(Stored items from a collection)

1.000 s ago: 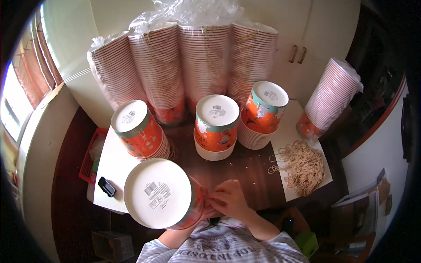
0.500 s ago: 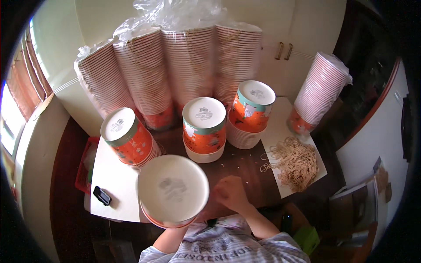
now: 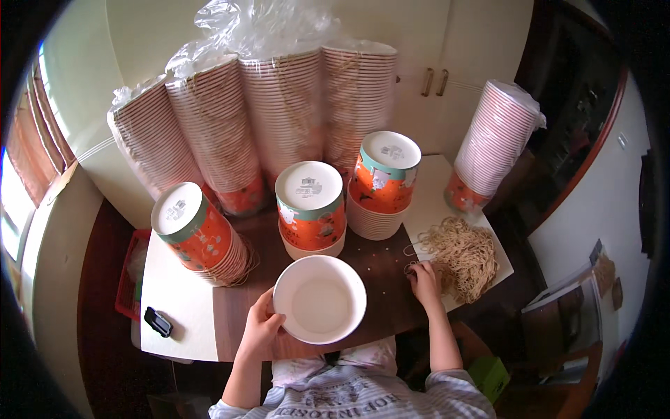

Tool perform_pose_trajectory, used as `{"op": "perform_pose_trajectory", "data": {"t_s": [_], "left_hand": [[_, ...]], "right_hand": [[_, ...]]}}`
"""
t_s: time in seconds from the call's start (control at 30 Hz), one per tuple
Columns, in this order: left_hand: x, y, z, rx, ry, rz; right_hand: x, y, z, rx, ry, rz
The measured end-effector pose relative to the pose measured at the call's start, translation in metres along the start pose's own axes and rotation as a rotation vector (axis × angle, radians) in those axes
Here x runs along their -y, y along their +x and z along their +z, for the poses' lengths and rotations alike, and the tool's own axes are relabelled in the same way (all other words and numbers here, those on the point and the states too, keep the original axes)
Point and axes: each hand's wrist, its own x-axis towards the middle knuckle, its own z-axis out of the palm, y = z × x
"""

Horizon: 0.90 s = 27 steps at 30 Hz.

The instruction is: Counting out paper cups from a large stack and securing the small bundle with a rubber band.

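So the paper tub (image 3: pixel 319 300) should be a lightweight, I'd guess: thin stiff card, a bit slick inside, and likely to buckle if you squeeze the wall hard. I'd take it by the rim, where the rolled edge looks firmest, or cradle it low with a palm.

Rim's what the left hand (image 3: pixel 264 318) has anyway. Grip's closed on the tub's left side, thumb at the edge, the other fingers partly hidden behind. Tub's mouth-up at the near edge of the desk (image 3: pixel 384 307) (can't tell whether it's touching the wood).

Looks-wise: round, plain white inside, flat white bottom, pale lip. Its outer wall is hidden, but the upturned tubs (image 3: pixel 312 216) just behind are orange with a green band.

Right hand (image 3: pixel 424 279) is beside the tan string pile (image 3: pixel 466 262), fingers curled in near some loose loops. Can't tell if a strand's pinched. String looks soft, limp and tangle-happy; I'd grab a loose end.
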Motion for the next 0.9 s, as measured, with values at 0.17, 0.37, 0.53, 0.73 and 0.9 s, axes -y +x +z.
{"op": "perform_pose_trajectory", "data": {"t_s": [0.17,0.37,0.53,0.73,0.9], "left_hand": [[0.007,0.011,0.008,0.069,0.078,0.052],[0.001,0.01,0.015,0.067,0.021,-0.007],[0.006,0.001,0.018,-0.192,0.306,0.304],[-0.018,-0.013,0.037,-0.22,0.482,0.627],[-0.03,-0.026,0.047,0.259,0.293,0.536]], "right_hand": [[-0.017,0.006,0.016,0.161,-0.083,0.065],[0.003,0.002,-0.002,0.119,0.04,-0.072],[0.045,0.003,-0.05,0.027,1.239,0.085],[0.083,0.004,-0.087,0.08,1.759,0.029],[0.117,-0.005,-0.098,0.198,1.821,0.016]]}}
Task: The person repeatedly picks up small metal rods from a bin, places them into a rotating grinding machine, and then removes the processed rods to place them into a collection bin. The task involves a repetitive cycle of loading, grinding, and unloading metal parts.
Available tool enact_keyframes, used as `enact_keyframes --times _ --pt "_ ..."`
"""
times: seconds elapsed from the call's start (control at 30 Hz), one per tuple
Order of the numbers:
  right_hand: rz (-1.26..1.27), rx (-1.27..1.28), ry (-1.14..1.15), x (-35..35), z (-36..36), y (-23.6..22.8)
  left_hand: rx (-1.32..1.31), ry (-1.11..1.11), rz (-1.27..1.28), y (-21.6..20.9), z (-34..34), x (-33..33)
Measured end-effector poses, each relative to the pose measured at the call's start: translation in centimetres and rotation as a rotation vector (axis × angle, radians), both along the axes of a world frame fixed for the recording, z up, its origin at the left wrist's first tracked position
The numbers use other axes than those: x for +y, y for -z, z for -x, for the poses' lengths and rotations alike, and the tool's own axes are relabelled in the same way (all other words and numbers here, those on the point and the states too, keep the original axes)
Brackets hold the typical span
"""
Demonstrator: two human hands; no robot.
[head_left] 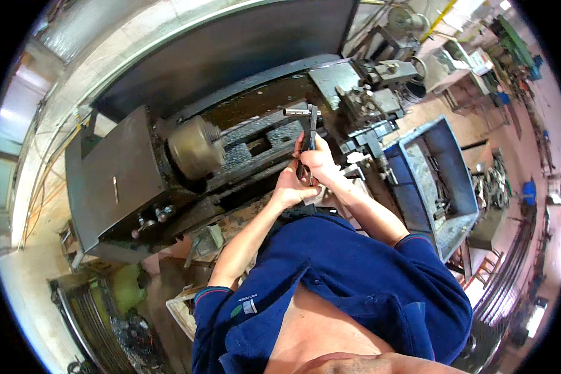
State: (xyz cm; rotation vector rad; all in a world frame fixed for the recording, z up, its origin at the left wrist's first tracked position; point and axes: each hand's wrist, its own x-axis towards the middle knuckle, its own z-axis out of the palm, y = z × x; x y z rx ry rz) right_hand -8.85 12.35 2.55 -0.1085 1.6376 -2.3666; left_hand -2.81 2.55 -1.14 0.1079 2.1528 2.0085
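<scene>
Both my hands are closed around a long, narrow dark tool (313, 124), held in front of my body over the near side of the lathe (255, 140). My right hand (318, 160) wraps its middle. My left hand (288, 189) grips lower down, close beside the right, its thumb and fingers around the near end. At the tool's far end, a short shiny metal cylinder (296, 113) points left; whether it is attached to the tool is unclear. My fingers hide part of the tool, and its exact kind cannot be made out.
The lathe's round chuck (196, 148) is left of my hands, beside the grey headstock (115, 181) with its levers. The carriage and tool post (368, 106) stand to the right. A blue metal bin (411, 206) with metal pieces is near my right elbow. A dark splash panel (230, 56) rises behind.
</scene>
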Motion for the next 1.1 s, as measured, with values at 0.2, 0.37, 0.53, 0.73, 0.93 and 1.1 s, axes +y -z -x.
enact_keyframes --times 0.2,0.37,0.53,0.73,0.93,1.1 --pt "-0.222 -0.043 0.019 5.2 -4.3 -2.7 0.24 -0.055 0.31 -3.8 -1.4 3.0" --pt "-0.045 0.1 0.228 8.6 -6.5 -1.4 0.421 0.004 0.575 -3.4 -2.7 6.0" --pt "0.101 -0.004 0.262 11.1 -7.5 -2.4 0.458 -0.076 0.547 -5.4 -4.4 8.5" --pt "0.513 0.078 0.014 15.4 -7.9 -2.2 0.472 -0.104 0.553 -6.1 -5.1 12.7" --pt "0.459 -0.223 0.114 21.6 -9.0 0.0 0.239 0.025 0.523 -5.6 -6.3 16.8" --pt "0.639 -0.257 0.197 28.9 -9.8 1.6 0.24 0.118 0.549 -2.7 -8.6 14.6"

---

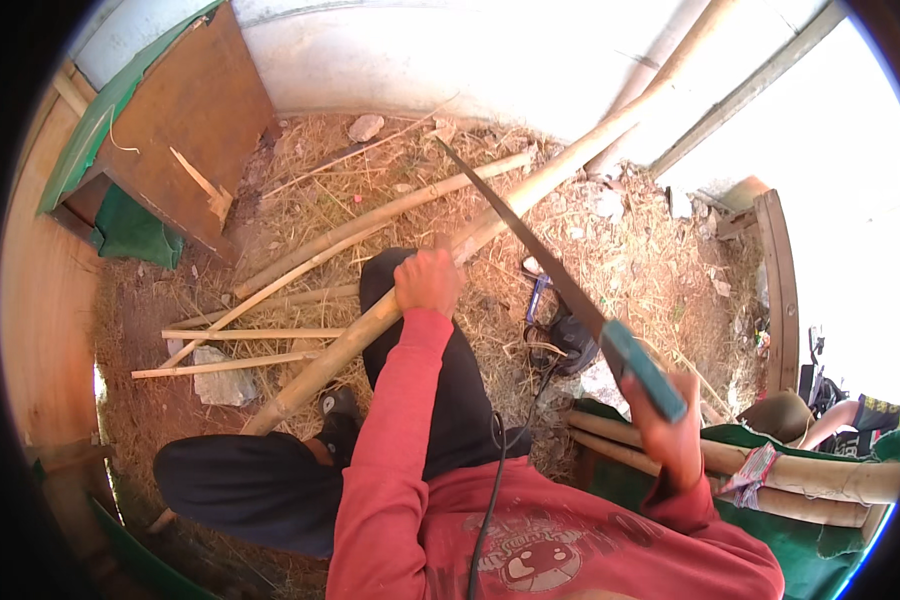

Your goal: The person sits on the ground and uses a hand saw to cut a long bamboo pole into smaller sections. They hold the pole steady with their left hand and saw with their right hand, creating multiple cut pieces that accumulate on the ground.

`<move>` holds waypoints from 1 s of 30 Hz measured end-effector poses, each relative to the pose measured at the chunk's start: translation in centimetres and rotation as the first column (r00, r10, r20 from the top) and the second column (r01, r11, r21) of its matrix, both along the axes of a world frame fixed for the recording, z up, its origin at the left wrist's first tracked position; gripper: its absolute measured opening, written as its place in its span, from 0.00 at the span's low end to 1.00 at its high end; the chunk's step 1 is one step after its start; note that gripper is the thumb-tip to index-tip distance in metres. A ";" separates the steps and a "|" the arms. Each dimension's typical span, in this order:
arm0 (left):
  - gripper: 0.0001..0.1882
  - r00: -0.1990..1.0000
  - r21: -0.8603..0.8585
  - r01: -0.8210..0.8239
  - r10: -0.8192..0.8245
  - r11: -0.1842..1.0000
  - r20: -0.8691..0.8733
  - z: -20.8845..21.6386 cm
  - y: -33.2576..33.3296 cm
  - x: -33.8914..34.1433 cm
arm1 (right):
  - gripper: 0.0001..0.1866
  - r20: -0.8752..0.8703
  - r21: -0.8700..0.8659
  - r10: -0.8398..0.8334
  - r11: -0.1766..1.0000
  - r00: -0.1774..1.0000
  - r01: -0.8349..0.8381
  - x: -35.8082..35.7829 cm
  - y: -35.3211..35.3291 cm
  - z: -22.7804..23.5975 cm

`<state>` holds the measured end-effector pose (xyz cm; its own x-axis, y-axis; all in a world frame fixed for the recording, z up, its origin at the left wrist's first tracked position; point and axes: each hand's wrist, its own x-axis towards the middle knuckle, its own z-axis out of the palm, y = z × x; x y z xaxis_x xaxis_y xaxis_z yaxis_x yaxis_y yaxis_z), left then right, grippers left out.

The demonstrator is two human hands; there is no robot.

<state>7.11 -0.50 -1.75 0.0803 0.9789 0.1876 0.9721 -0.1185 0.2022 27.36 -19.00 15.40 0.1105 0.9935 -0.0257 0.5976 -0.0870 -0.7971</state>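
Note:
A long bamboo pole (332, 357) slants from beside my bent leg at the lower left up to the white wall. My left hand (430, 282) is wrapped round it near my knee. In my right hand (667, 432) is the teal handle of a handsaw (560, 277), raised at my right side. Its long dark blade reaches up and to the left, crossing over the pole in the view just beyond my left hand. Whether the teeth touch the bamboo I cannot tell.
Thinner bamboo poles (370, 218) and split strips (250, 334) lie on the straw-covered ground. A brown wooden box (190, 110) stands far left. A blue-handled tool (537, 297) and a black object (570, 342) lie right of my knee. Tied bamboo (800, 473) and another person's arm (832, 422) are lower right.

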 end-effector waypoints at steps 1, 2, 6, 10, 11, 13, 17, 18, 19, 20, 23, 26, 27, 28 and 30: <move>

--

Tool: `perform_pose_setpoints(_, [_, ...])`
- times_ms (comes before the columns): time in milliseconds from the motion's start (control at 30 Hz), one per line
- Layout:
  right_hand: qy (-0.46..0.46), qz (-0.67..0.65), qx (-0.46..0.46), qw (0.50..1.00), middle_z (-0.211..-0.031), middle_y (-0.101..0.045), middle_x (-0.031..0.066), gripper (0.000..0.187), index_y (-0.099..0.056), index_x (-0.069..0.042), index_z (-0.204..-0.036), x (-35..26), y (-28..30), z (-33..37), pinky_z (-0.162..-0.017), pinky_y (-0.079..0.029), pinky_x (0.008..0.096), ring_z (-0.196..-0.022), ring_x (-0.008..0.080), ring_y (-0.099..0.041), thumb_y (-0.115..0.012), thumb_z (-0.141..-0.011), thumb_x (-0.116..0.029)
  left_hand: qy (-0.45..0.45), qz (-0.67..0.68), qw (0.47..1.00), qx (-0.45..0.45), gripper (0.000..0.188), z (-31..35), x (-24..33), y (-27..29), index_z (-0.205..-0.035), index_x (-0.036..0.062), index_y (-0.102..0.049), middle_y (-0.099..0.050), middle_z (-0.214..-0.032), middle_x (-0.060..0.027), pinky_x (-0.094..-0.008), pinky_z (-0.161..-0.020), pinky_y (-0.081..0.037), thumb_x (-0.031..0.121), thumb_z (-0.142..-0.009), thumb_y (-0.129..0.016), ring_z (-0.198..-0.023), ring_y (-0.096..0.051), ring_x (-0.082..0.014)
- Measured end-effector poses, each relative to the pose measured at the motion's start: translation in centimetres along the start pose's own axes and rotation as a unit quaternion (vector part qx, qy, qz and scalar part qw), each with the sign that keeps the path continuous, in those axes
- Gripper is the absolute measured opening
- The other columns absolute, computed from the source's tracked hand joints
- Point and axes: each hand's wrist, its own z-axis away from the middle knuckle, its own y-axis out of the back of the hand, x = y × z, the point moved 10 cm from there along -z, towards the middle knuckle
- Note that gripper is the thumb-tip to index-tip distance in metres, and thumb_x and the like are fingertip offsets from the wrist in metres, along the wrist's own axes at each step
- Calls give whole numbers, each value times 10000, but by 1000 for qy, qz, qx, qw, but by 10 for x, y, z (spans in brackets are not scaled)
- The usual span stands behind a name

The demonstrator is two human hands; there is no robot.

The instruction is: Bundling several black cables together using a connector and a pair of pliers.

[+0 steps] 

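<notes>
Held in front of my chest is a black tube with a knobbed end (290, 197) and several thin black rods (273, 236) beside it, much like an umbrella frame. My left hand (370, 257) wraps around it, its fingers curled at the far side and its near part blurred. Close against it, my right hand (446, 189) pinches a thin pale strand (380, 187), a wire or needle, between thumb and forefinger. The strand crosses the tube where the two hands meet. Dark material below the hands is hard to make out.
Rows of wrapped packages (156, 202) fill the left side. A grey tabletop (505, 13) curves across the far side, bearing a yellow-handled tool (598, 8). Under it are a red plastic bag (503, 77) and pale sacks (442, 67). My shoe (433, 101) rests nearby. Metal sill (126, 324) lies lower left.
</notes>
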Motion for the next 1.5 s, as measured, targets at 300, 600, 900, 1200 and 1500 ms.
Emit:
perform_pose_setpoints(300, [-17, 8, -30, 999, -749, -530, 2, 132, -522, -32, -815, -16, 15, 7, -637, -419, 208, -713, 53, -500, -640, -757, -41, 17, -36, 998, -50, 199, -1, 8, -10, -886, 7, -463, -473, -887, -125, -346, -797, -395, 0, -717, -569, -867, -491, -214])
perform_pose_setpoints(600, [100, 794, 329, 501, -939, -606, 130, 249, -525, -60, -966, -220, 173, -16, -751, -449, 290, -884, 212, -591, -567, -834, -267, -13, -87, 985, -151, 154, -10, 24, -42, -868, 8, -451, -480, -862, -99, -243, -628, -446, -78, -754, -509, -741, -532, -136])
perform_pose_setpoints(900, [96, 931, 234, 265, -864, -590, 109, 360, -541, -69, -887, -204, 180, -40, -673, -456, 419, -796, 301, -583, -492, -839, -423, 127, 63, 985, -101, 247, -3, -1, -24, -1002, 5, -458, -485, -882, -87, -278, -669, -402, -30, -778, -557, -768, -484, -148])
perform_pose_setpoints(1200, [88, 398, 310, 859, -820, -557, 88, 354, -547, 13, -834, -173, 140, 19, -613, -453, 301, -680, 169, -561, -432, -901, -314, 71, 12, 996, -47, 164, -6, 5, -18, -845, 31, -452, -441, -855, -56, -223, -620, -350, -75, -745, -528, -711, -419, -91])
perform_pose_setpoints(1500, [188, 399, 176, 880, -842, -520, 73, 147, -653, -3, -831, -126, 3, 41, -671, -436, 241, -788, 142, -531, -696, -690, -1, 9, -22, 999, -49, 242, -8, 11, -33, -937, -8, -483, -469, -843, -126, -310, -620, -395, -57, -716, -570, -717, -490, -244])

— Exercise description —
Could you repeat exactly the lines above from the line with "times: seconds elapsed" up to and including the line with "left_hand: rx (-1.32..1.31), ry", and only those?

— Reply —
times: seconds elapsed from the call's start (control at 30 Hz), one per tuple
Order of the numbers:
  right_hand: rz (-1.26..1.27), rx (-1.27..1.28), ry (-1.14..1.15), x (-35..35), z (-36..36), y (-23.6..22.8)
  left_hand: rx (-1.32..1.31), ry (-1.11..1.11), rz (-1.27..1.28), y (-21.6..20.9), z (-34..34), x (-33..33)

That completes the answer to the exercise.